Sunday, July 13, 2008

Java Code Optimization

Update: I now have a greater understanding of this topic, and I may make another post on it sometime to make up for this poorly-informed post. The general point is that knowing how adaptive JIT compilation works can be beneficial. Put code that you know will run many times in its own method and it will be optimized better (depending, of course, on your JIT compiler).

Just another quick word today, this one about writing efficient Java code. I'm sure this is somewhat well-known to some, but I've never actually seen it written anywhere (much less explained in a programming course). However, before I say anything, know that you should always test to make sure it actually yields you better results. Depending on your compiler and JVM, you may or may not see improvement. It also largely depends on your code.

Note that this doesn't just affect Java, it has an effect on many/all JIT (Just In Time) compilers.

Take this bit of code:



public void func1(){
int sum1 = 0; // cold
double sqrtsum1 = 0; // cold
for(int i=0; i<10000; i++){ // hot
sum += i; // hot
sqrtsum += Math.sqrt(i); // hot
for(int j=0; j<10000; j++){// very hot
int sumplusj = j+i; // very hot
} // very hot
} // hot
} // cold



Cold means the code is executed very infrequently, while hot code is executed often. Assuming this "func1()" is called very few times, the method as a whole is cold.

The thing to notice is the hot/very hot section in the cold method. Most modern JIT compilers compile/optimize on the method level: if a method is determined to be hot (after it is executed numerous times), it is compiled and optimized. Before that, it's just interpreted, which is much slower.

The issue is having hot code in cold methods. Since the method is cold, it isn't compiled to native and optimized very quickly (if at all). Note that, depending on your specific application and setup, the hot code may not be either - in which case this won't help you.

So what can one do to remedy the situation?
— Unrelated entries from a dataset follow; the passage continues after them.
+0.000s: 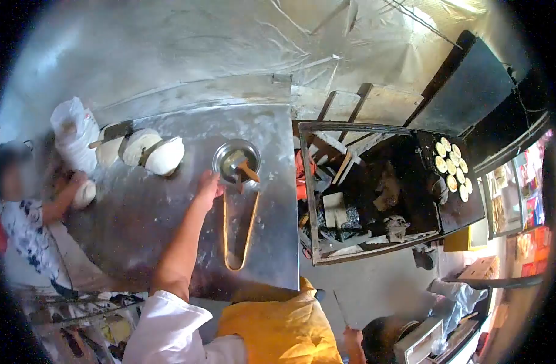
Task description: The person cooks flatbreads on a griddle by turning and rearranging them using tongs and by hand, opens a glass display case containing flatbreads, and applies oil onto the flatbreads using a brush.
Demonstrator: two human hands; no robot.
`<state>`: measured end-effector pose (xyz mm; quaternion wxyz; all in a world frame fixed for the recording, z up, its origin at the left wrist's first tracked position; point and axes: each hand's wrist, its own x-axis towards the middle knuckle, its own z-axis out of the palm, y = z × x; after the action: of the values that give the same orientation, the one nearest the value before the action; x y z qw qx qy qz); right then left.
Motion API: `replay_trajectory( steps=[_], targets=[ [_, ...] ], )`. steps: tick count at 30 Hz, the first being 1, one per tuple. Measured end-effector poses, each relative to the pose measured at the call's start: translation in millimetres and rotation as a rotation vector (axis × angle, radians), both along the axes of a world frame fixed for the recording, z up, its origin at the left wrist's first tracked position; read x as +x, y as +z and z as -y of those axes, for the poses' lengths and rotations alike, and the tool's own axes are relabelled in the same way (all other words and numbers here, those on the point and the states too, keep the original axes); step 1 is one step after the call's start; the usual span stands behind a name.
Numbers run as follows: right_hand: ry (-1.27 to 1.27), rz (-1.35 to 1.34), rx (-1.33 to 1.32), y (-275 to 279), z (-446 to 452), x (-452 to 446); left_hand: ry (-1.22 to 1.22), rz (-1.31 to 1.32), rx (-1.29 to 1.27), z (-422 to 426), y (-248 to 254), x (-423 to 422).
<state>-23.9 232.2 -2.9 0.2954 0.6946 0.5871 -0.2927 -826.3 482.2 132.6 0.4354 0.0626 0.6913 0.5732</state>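
Observation:
My left hand (209,185) reaches over the metal table, its fingers curled beside the lower left rim of a round steel bowl (257,155). Whatever those fingers hold, if anything, I cannot make out. Inside the bowl rests a brush with a wooden handle (250,171). A second brown handle (240,182) hangs over the near rim. Long golden tongs (249,239) lie on the table below the bowl, their open ends toward it and one arm close to my fingers. My right hand is out of view.
White dough pieces (165,158) sit at the table's back left, near a plastic bag (74,133). A co-worker (32,233) at left handles dough (85,193). Right of the table stands a dark framed stove (375,182); round flatbreads (452,162) lie beyond. Another person's hand (352,337) holds a thin stick.

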Motion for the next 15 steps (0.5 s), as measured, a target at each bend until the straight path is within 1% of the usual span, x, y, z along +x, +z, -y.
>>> replay_trajectory(
  steps=[1, 2, 4, 5, 6, 7, 9, 10, 11, 13, 15],
  targets=[
    [0.04, 0.04, -0.008, 9, -3, -14, -0.128, 0.068, -0.043, -7, -8, -9],
    [0.08, 0.081, -0.018, 17, -3, -25, -0.186, 0.06, -0.125, -14, -8, -11],
    [0.114, 0.136, -0.036, 32, 0, -44, -0.2, 0.098, -0.103, -22, -24, -17],
    [-0.009, 0.197, 0.114, 35, 8, -46, -0.2, 0.123, -0.083, -25, -25, -16],
    [-0.128, 0.258, 0.263, 38, 13, -47, -0.187, 0.082, -0.121, -33, -26, -16],
    [-0.126, 0.277, 0.252, 52, 9, -51, -0.189, 0.113, -0.077, -40, -50, -27],
    [-0.352, 0.041, -0.05, 107, -17, -76, -0.078, 0.056, -0.031, -53, -54, -30],
    [-0.242, -0.022, 0.094, 81, 2, -50, -0.124, 0.093, 0.015, -59, -58, -41],
    [-0.241, -0.016, 0.091, 79, -7, -49, -0.109, 0.03, 0.011, -67, -27, -38],
    [0.051, 0.156, -0.006, 85, -14, -53, -0.089, 0.016, 0.048, -84, -27, -56],
    [0.01, 0.211, -0.023, 91, -18, -60, -0.084, 0.011, 0.074, -101, -35, -82]
  ],
)
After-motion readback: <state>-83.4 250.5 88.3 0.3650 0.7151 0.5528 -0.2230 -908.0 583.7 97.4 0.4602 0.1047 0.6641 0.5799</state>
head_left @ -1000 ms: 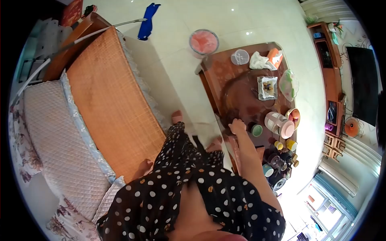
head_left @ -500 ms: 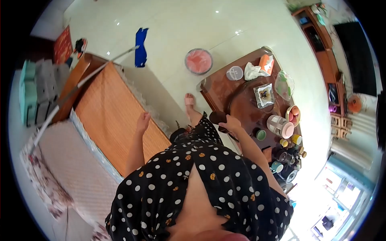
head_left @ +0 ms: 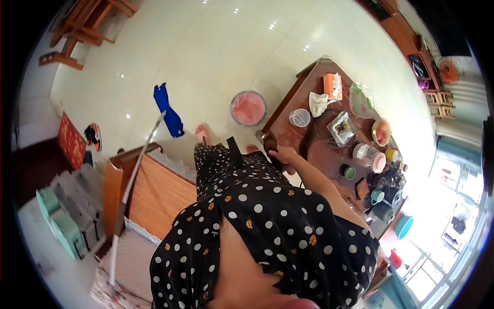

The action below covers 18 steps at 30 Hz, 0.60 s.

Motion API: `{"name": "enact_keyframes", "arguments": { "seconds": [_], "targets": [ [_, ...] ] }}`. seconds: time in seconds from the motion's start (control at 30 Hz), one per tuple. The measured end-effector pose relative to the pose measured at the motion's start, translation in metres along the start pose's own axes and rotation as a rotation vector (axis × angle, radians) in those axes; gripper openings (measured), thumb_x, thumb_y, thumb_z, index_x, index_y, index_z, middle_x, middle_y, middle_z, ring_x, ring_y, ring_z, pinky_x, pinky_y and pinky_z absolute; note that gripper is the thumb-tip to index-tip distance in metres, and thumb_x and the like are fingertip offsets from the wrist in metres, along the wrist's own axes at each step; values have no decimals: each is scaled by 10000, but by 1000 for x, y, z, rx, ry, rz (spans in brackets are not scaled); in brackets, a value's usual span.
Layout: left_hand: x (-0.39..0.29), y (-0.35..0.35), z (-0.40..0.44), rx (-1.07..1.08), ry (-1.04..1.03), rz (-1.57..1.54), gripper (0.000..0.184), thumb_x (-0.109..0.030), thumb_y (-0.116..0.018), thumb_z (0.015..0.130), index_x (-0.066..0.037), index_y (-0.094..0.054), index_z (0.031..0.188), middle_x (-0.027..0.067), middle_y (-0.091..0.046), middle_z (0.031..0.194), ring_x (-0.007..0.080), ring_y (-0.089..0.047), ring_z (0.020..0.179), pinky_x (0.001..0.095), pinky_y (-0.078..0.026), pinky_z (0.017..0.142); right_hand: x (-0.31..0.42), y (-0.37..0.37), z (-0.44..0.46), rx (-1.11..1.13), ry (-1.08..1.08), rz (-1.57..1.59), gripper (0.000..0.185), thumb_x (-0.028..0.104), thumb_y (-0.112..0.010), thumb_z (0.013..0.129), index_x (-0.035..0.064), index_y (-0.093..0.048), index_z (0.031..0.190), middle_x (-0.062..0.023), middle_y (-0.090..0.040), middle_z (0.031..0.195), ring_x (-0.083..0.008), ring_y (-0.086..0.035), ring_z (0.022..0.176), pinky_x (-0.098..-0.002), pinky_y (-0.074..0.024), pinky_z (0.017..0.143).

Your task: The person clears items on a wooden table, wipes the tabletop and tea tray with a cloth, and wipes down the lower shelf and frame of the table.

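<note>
My right hand (head_left: pixel 285 158) is low at the near left corner of the brown coffee table (head_left: pixel 288 121). Its fingers are closed around a dark brown object (head_left: pixel 270 146), whose kind I cannot make out. My left hand is out of view. Nearest to the right hand on the tabletop are a clear plastic cup (head_left: pixel 299 118) and a green-topped jar (head_left: pixel 348 172). A round bin with a pink liner (head_left: pixel 248 108) stands on the floor beyond the hand, beside the table.
A flat mop with a blue pad (head_left: pixel 169 110) lies with its pole across the wooden sofa's arm (head_left: pixel 121 180). A tissue box (head_left: pixel 333 86), a fruit bowl (head_left: pixel 381 132) and several jars crowd the table. Wooden stools (head_left: pixel 85 28) stand far left; shoes (head_left: pixel 93 136) lie by a red mat.
My view has turned and shifted, and my body has moved forward along the table. The left hand has dropped out of view. The right hand still grips the dark brown object.
</note>
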State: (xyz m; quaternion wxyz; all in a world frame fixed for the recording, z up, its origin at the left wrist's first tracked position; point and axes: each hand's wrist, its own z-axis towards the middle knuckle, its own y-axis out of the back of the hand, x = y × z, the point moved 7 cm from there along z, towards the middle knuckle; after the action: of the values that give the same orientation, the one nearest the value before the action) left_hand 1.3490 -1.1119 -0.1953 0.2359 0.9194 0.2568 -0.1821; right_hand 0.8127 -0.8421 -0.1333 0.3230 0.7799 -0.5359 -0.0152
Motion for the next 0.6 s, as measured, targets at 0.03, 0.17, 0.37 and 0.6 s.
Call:
{"name": "enact_keyframes", "arguments": {
  "seconds": [0.03, 0.17, 0.37, 0.6],
  "targets": [
    [-9, 9, 13, 38, 31, 57, 294, -260, -505, 934, -12, -605, 1056, 129, -631, 935, 272, -594, 867, 398, -478, 780, 15, 12, 1, -44, -37, 42, 665, 613, -452, 889, -6, -607, 1077, -228, -636, 1113, -404, -594, 1056, -474, -464, 891],
    [-82, 82, 89, 87, 43, 232, 306, -276, -486, 936, -11, -615, 1018, 163, -629, 952, 320, -591, 882, 431, -475, 791, 60, 30, 56, -153, -142, 200, 622, 532, -473, 905, -40, -534, 1140, -286, -621, 1069, -430, -590, 1029, -486, -460, 880],
    [-250, 280, 266, -15, -340, 983, 338, -299, -458, 938, -10, -631, 960, 214, -626, 978, 392, -586, 904, 481, -470, 808, 151, 92, 87, -300, -20, 355, 500, 393, -712, 764, -10, -605, 1039, -220, -647, 1028, -382, -615, 976, -449, -478, 836],
    [-670, 193, 288, -90, -759, 217, 404, -263, -585, 907, -2, -535, 1211, 94, -618, 1069, 137, -587, 938, 282, -473, 827, 156, 128, 79, -330, -199, 557, 580, 460, -750, 695, 18, -662, 1061, -211, -678, 979, -348, -649, 940, -418, -497, 824]
  ]
}}
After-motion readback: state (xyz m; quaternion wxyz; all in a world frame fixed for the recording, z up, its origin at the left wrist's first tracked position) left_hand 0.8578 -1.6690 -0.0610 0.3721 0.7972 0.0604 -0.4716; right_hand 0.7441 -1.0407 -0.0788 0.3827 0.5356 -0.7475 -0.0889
Extract hot code into separate methods.




int sum1 = 0; // cold
double sqrtsum1 = 0; // cold

public void func1(){ // cold
for(int i=0; i<10000; i++){ // cold
func2(i); // hot
} // cold
} // cold

public void func2(int i){ // hot
sum += i; // hot
sqrtsum += Math.sqrt(i); // hot
for(int j=0; j<10000; j++){// very hot
int sumplusj = j+i; // very hot
} // very hot
}



Normally one may say "but isn't there a method call overhead that makes it slower?" - if this were C or C++, perhaps. Yes, there is an overhead, but extracting the hot code out of the cold method overcomes that by a large margin.

As for the "very hot" code in the second method, it is debatable as to when to extract that as well. It is my own heuristic that the more operations in the hot section, the more the benefit. With just that one statement, there may not be much benefit (testing would be required to know for sure).

In general though, keep cold code in cold methods and hot code in hot methods. Cursory tests similar to (though more intensive) the above show a performance increase of 200%, but it's largely going to depend on your JIT compiler.

As JIT compilation evolves, this will most likely become less of an issue - I expect that it will rely less on method boundaries in the future. For now though, keep those methods hot.

2 comments:

Unknown said...

So tell me o wise one??? How does the compiler know that it should compile the extracted function instead of interpreting it if it was only being called once in a while from inside the cold function anyways???? Won't this have the same effect (not to mention the function call overhead you mentioned)?

Solnus said...

If it's only called once ever inside the cold function, then it's cold as well and won't be compiled quickly (if ever). If it's in a while loop and is called hundreds of times, it will be compiled because it is therefore hot. If the called function is small as well as hot, it will not only be compiled but inlined as well, so there won't be any overhead.